#### Work required:
Your response must consist of the listing below, repeated exactly.

#### Supplied information:
+ + + +

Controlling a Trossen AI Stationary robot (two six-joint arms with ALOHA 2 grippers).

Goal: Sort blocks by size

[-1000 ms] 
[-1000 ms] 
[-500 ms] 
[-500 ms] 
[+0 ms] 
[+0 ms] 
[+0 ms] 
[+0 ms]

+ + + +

#### Solved problem:
Controlling a Trossen AI Stationary robot (two six-joint arms with ALOHA 2 grippers).

Goal: Sort blocks by size

[-1000 ms] 
[-1000 ms] 
[-500 ms] 
[-500 ms] 
[+0 ms] 
[+0 ms] 
[+0 ms] 
[+0 ms]

Nothing further is needed for the exercise.